* **Exercise description**
Look through the data below and extract, unchanged, the lines from the one that contains "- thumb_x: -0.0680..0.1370" to the one that contains "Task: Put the", both included.

* **Data shown**
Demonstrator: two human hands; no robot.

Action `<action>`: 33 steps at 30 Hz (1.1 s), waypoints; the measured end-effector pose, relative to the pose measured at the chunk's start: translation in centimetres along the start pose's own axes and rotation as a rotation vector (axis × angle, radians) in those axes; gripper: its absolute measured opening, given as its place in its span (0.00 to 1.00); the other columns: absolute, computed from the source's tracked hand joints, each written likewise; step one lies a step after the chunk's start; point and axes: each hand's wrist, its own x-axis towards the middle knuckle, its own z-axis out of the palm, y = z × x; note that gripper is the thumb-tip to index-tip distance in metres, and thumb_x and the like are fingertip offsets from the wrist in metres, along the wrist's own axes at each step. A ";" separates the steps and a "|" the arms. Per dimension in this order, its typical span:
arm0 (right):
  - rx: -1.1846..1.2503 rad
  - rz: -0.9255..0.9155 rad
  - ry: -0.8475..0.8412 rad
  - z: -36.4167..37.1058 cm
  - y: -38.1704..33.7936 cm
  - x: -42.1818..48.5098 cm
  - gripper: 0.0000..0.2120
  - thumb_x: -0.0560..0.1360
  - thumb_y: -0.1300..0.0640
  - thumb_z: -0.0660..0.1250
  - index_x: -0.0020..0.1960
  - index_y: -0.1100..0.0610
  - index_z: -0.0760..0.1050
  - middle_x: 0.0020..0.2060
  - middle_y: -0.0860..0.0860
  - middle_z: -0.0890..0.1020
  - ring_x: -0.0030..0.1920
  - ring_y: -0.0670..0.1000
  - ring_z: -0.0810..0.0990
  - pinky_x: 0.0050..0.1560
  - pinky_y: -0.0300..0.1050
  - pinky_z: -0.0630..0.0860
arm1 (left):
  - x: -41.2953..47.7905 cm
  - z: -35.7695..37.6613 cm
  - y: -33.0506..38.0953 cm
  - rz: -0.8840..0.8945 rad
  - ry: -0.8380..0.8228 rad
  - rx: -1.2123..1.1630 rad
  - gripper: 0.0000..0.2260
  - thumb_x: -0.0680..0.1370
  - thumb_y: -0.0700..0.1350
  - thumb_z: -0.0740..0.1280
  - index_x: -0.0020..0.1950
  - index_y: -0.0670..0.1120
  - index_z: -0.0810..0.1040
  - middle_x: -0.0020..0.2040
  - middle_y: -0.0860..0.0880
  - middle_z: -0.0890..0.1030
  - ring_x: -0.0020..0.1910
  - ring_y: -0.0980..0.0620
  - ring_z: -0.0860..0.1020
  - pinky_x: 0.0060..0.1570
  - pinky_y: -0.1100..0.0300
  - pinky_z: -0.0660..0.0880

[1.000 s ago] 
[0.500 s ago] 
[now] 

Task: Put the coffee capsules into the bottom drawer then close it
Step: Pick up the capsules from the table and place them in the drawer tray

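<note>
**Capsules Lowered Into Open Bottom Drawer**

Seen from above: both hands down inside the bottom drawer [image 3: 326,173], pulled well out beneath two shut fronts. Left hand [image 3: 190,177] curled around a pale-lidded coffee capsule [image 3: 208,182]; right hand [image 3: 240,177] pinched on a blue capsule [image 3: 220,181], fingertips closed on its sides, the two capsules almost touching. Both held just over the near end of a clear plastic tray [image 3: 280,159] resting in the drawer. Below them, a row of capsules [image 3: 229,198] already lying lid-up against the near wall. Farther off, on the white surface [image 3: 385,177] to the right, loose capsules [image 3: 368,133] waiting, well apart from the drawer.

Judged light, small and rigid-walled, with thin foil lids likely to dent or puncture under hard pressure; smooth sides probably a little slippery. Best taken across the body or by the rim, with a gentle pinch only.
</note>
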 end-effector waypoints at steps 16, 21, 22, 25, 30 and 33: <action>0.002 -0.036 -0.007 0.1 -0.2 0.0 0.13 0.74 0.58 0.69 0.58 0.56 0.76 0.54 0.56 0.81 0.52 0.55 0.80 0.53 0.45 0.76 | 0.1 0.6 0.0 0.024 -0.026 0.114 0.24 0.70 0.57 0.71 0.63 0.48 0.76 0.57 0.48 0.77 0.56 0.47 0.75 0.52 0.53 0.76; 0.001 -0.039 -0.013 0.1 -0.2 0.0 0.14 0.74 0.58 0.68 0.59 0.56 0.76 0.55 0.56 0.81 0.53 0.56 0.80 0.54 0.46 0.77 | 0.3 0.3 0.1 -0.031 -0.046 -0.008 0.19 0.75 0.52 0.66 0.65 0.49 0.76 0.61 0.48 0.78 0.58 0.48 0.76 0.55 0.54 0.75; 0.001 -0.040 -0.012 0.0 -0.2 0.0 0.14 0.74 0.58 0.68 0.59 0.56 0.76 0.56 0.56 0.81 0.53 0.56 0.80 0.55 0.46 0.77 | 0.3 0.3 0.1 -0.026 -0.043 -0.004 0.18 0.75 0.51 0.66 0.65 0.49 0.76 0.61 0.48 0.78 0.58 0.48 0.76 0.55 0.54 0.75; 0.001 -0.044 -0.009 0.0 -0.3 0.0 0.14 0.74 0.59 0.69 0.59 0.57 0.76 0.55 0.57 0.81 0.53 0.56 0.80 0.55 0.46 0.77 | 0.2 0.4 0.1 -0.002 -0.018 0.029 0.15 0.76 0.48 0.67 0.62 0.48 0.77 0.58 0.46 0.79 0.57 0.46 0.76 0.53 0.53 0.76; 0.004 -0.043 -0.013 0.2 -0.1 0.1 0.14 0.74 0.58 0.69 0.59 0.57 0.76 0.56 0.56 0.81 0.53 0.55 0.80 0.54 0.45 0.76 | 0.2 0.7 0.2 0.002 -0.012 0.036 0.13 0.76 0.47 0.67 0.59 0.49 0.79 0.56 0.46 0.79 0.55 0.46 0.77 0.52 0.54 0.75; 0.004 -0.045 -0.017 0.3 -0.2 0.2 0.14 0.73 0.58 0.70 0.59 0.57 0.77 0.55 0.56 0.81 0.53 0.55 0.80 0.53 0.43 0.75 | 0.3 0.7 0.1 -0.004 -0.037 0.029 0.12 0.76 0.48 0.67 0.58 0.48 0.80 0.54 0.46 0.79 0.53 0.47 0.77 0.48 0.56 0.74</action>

* **Final answer**
  - thumb_x: -0.0680..0.1370
  - thumb_y: -0.0700..0.1350
  - thumb_z: -0.0740..0.1280
  - index_x: -0.0020..0.1950
  - index_y: -0.0670..0.1120
  - index_z: -0.0810..0.1040
  - middle_x: -0.0020..0.2040
  - middle_y: -0.0860..0.0880
  - middle_z: -0.0890..0.1030
  - ring_x: -0.0020..0.1910
  - ring_y: -0.0980..0.0620
  - ring_z: -0.0860..0.1020
  - pinky_x: 0.0060..0.1570
  - pinky_y: -0.1100..0.0300
  - pinky_z: -0.0660..0.0880

[1.000 s ago] 
[0.500 s ago] 
[now] 

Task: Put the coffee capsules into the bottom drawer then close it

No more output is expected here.